Because the copy must hold no pictures, return the data below with all of its words intact.

--- START ---

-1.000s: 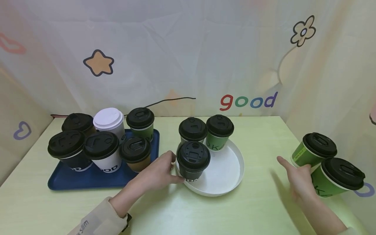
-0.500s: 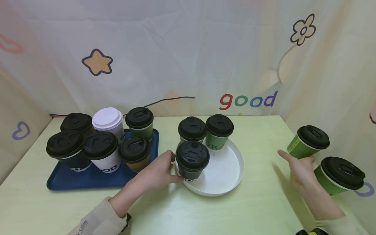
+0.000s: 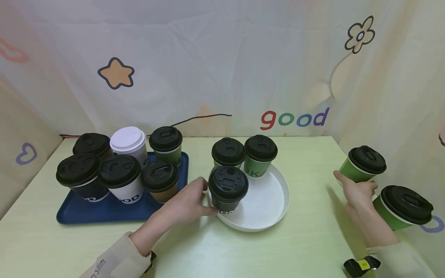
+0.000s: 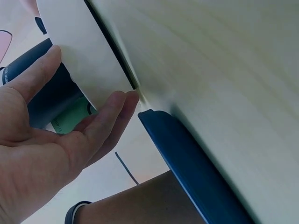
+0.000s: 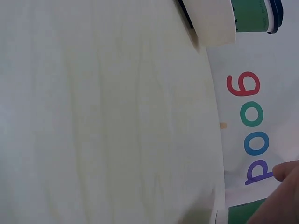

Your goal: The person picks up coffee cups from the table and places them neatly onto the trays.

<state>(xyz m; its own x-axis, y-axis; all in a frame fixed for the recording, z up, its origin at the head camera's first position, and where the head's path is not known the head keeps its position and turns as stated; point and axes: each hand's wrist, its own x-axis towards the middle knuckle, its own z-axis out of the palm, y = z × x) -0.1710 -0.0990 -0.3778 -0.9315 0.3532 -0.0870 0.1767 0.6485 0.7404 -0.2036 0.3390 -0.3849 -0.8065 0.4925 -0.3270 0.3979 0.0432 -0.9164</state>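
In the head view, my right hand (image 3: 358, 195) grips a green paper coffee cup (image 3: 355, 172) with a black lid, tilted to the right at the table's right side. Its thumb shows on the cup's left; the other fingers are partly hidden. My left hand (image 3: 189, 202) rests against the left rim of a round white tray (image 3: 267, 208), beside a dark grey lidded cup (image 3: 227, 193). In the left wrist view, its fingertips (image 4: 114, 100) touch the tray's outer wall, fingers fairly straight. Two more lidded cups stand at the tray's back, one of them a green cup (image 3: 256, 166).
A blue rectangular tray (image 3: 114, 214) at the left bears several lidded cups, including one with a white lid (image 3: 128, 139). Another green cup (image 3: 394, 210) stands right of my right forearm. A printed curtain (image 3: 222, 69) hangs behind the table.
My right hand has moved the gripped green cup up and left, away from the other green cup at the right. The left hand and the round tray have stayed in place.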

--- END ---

TASK ANSWER:
-1.000s: 
-0.500s: 
+0.000s: 
+0.000s: 
+0.000s: 

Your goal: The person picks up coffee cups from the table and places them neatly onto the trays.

<state>(xyz m; its own x-axis, y-axis; all in a frame fixed for the recording, z up, its origin at the head camera's first position, and where the head's path is not known the head keeps its position and turns as stated; point and axes: each hand's wrist, its own x-axis towards the middle knuckle, its own z-axis out of the palm, y = z × x) -0.1710 -0.0990 -0.3778 -0.9315 0.3532 -0.0870 0.1767 0.6485 0.7404 -0.2036 0.3390 -0.3849 -0.8065 0.4925 -0.3270 0.3979 0.0432 -0.9164</state>
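In the head view, my right hand (image 3: 358, 195) grips a green paper coffee cup (image 3: 355, 172) with a black lid, tilted to the right at the table's right side. Its thumb shows on the cup's left; the other fingers are partly hidden. My left hand (image 3: 189, 202) rests against the left rim of a round white tray (image 3: 267, 208), beside a dark grey lidded cup (image 3: 227, 193). In the left wrist view, its fingertips (image 4: 114, 100) touch the tray's outer wall, fingers fairly straight. Two more lidded cups stand at the tray's back, one of them a green cup (image 3: 256, 166).
A blue rectangular tray (image 3: 114, 214) at the left bears several lidded cups, including one with a white lid (image 3: 128, 139). Another green cup (image 3: 394, 210) stands right of my right forearm. A printed curtain (image 3: 222, 69) hangs behind the table.
My right hand has moved the gripped green cup up and left, away from the other green cup at the right. The left hand and the round tray have stayed in place.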

This exercise has been answered in full.